Action item: Tally the lines of the listing below in which the string "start" occurs, and give the tally alone.

[[ Data, beginning ]]

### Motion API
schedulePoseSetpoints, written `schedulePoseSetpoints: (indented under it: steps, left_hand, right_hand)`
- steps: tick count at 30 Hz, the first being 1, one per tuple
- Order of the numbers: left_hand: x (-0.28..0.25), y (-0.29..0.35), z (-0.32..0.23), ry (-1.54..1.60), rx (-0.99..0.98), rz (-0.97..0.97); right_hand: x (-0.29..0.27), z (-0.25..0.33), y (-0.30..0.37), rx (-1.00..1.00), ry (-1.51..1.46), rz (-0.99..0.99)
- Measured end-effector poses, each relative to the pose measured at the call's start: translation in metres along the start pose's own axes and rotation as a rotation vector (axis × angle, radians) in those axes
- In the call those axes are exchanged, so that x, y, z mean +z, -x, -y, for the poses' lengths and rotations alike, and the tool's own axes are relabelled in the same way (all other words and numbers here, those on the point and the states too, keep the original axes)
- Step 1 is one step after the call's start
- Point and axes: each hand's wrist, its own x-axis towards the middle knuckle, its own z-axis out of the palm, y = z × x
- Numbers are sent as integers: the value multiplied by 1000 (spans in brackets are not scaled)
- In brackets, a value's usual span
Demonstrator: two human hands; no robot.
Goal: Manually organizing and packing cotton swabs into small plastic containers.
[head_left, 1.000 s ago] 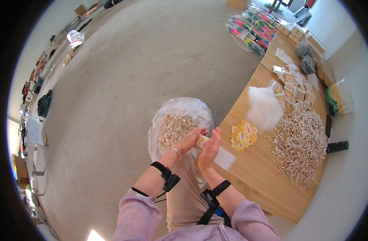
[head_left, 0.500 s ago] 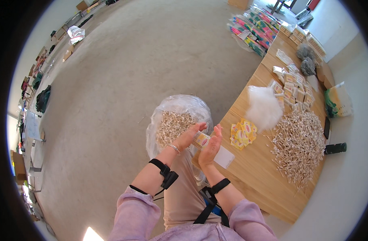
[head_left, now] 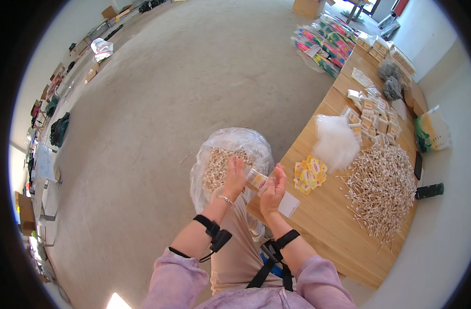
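A small clear pack of cotton swabs (head_left: 257,181) with a yellow and white card inside is tilted between my hands, in front of my body. My right hand (head_left: 273,191) grips its right end, the thumb and fingers bent round it. Beside the pack's left end, my left hand (head_left: 234,177) is stretched out flat, fingers pointing away from me; whether the palm touches the pack is hard to see. Under and beyond my left hand stands a clear plastic bag (head_left: 263,141), open at the top, with many loose cotton swabs (head_left: 217,165) in it.
At my right, a wooden table (head_left: 323,232) carries a heap of swabs (head_left: 382,190), yellow cards (head_left: 310,174), a stack of clear plastic bags (head_left: 335,141), filled packs (head_left: 374,116), a white card (head_left: 289,205) and a dark cylinder (head_left: 430,191). Colourful bundles (head_left: 325,44) lie beyond its far end.
My left hand has drawn back leftward from the pack, and its fingers now point more away from me. The pack remains in my right hand. The whole view has shifted slightly.
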Motion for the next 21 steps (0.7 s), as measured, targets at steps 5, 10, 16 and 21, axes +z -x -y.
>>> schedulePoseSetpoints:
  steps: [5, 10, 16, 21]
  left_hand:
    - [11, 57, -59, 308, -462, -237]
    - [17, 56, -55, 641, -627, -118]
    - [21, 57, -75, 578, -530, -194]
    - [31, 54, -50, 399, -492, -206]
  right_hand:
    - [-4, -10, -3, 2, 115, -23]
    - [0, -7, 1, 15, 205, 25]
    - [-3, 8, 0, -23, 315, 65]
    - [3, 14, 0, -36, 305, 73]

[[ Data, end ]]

Answer section: 2